Actions to take: If your new employee's role involves management, add an extra onboarding meeting. In this meeting, discuss managerial principles. Prepare for this meeting in the same way you did for the previous four, with one addition: if your new employee is a veteran of management, make this meeting less a speech and more a dialogue.
For the past 4 posts (not including the week off), I have given you the exact scripts I use of all new employees' onboarding meetings. To cap off our discussion of onboarding, we'll finish with one for when your new employee is themself a manager. That is, in their new role at your organization, they will be supervising people, and you will be supervising them.
Remember the purpose of these talks. You are setting expectations for your new employee to help them understand how best to operate as your employee. Whether or not they do it explicitly, the boss sets the tone for the relationship with their employees. That's the nature of authority. Average bosses do it tacitly. As often as not, they are unaware of the things that are doing to steer the nature of that relationship. By conducting these onboarding meetings, we are being intentional about setting the tone, being intentional about communicating our expectations for how good and excellent employees operate.
However important that is for frontline employees, it is doubly important for managers. Frontline employees can mess up their work. Bosses can mess up an entire department's work. Ironically, managers typically get even less direction from their bosses than frontline employees do. Become part of the solution by conducting one of these onboarding meeting talks specifically about management tasks.
Unlike the previous four onboarding meetings, this one may or may not be a "speech" to your direct. How you approach the topic of managerial best practice is a spectrum that depends on the experience of your new employee. If your new employee is brand new to management, then this last meeting should be a speech very much in the vein of the previous four meetings. If, however, your new employee is a veteran of management with as many or more years of experience as you, make it a discussion where you trade thoughts on effective management. For those tenured managers, encourage back-and-forth in the meeting. Keep in mind that, assuming you did well during the hiring process, you've got an excellent manager. They likely have just as many useful opinions as you do.
That said, you still need to go in with a plan. Regardless of whether your new employee has 0 years of management experience or 20, they are still your new employee, and they need to know your expectations for the managers under you. I will not be providing a specific script in this post. Long-time readers will already know the topics I cover: my personal Managerial Rules. These were the first 4 things I wrote about on the blog:
- Assume Positive Intent: Take extra time pushing yourself to imagine that, whatever the situation was, your employee intended to do good. Stop worrying about intent, ever.

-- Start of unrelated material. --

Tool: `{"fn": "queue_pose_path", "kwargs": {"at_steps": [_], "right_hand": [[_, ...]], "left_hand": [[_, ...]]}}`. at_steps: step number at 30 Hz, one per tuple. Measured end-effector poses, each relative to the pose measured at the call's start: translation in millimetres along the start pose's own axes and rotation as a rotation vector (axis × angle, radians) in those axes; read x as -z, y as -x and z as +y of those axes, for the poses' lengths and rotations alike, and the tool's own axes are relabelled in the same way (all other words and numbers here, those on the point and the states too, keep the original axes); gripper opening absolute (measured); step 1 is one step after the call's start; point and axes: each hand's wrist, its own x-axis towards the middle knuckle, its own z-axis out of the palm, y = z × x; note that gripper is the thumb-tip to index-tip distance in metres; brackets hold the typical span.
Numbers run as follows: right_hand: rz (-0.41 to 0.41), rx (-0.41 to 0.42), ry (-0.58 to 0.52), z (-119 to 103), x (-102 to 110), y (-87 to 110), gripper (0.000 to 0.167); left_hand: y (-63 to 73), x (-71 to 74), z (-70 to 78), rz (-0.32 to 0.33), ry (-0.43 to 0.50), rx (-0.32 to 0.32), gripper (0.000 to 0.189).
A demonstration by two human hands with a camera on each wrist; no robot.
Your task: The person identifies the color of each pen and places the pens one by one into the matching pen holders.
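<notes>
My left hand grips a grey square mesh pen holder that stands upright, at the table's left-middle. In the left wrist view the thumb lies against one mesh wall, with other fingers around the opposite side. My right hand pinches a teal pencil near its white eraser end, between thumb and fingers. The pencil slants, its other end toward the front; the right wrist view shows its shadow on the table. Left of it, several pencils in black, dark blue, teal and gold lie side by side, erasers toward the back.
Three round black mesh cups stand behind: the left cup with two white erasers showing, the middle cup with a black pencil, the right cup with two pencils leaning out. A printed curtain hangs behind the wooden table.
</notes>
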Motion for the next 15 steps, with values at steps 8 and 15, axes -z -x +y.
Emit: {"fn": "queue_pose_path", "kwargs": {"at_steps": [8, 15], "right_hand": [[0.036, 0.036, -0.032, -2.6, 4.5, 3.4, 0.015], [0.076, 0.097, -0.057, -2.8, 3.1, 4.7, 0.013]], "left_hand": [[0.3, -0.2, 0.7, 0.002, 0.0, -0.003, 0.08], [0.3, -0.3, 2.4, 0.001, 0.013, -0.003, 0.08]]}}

Remove it from your calculus about how to handle situations. You will find freedom in simply focusing on preventing further issues in the future rather than investigating why things happened in the past.
- I’m Not Special: Beware the trap of thinking yourself superior to your employees. It manifests itself in more ways than you think. Stop yourself from shutting down your employees because "you know better."
- The Things I Want from My Boss are the Things My Employees Want from Me: Recognize that we do not intuitively follow the golden rule. Set aside time to engage in thought experiments about how you would feel if your boss did to you things that you do to your employees. Be critical and honest in those reflections. When you discover yourself doing something to your employees that you wouldn't want done to you, make meaningful changes to your managerial behaviors.
- You Never Have to be Tough: The higher you go in an organization, the less you are allowed to express negative emotions. It is a falsehood that authority = toughness. In fact, just the opposite is true. Take meaningful steps to remove your emotional state from the equation during interactions with directs. If they are thinking about your negative emotions, you have failed.
During the actual meeting, I spend more words on each of these than I have here, but less I did in the actual posts about each topic.
To close, I'll give the same caveat I've given several other times when covering onboarding meetings. The things I choose to discuss with my new employees are specific to my management. They are what matters to me as a manager, and therefore, they are useful things for the people under me to look out for as my employees. The things you discuss should be the things that are most valuable and important to you. While I think my list of topics is pretty good, I encourage you not to copy this wholesale. Reflect on what matters to you, and make sure those topics are central to your onboarding meetings with your directs.